Queens of Mystery, one of Acorn's most tonally specific Originals to date, is narrated by the ever-charming Juliet Stevenson and features idiosyncratic, almost Pushing Daisies-like aesthetics (a comparison only helped by the occasional break from reality). Matilda's three astute as a stiletto crime writer aunts, Cat (Julie Graham), Jane (Siobhan Redmond), and Beth (Sarah Woodward), give Queens of Mystery its verve and the power to solve mysteries, making it both a family mystery and a "case of the week" procedural. who took care of Matilda after her mother vanished when she was a child (And as Season 1 hinted and Season 2 brought into sharper relief, the aunts' knowledge about Mattie's mom's disappearance runs deeper than they've been letting on.)

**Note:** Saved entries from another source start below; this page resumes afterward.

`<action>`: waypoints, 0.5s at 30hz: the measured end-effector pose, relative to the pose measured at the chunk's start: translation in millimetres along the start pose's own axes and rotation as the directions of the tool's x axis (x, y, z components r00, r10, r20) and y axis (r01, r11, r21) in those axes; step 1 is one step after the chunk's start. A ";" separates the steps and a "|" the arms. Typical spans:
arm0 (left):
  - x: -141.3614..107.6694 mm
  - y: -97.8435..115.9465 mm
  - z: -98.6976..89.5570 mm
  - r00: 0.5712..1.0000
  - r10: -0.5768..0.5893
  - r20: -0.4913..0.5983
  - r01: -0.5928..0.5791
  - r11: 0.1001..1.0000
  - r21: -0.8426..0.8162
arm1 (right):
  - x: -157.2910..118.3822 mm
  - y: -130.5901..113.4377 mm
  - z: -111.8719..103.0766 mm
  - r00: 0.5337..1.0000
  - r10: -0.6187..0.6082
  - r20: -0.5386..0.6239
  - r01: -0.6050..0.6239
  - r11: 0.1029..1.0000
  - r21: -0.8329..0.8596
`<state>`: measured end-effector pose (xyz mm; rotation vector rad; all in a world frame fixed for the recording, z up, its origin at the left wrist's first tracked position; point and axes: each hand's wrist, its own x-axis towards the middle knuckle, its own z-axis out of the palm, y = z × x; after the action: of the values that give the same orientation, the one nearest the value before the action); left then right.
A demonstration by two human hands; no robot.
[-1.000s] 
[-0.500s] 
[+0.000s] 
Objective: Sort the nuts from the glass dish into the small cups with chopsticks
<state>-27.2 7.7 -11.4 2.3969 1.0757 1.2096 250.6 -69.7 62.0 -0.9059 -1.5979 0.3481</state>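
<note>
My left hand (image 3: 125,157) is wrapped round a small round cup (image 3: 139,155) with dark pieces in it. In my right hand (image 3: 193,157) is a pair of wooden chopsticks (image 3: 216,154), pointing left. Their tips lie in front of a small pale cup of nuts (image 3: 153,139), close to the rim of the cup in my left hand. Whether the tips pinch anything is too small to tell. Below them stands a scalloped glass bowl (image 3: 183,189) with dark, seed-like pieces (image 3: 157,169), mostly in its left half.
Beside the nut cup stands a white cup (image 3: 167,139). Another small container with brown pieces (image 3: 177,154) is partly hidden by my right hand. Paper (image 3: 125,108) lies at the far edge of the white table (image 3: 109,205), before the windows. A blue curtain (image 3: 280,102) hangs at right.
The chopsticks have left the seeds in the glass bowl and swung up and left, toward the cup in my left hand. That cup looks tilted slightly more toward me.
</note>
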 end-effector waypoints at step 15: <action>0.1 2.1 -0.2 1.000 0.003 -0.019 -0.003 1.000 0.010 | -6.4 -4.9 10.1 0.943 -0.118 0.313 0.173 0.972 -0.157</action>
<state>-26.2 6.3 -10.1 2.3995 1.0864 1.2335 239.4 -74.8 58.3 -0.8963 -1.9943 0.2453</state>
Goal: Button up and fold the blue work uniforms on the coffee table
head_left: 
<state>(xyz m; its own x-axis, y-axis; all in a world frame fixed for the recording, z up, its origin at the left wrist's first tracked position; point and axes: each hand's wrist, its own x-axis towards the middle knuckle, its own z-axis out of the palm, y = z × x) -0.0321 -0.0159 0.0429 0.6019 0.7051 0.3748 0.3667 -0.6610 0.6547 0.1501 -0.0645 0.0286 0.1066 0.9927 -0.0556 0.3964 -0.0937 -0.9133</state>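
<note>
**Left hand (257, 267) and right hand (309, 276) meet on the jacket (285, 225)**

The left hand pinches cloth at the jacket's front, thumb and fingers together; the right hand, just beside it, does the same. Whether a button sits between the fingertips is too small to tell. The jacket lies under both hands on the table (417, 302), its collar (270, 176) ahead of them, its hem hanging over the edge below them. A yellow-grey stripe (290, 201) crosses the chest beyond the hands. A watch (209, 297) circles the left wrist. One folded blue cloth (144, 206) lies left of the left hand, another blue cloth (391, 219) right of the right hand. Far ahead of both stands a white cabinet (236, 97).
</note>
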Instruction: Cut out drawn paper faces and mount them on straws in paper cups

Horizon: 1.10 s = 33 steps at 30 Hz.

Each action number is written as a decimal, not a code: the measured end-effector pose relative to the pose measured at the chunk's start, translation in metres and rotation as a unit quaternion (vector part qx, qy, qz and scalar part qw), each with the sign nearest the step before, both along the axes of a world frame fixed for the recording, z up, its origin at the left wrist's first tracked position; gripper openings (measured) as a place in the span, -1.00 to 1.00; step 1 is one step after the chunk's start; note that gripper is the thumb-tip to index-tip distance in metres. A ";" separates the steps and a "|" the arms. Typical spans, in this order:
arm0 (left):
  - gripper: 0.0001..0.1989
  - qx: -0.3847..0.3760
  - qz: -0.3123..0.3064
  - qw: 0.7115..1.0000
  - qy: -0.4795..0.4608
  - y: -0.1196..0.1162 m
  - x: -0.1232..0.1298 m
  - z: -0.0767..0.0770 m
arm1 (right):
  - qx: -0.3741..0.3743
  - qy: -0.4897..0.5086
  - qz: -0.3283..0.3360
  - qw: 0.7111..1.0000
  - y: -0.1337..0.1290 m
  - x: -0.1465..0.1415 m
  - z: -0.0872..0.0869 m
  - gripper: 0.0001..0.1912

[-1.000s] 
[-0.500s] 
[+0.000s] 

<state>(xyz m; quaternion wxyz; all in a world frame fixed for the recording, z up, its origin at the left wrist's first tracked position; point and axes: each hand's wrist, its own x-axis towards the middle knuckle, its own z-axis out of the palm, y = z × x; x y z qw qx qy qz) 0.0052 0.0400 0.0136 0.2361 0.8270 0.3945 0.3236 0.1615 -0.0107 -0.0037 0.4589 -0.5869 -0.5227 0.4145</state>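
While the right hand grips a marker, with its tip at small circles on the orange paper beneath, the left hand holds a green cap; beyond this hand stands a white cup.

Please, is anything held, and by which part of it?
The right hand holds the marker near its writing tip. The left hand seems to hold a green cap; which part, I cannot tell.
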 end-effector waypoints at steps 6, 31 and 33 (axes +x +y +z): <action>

Despite the fact that there are only three 2-part mysteries in each of the two seasons of Queens of Mystery, the show makes good use of the time it has. Of course we hope you'll watch the entire series, but if you have to pick just one episode, let it be the first two parts of Season 1's "Death by Vinyl," in which we learn more about ex-rocker Volcanic Youth through their fictitious reunion album. Aunt Cat (Graham), who is bisexual, writes graphic novels. Bonus The songs "Strangled" and "Death by Vinyl" were written specifically for "Death by Vinyl" and are both excellent. Added compensation times two The recording studio the band is terrorized in is located in the most underrated building in all of Britain. Of course, no work of fiction is without flaws, but, in terms of updated versions of the classic British cozy, Almost as good as it gets is Queens of Mystery.
After this, we'll proceed to...
Instant Replay on Acorn TV
Last season of "Doc Martin" has just been released on DVD.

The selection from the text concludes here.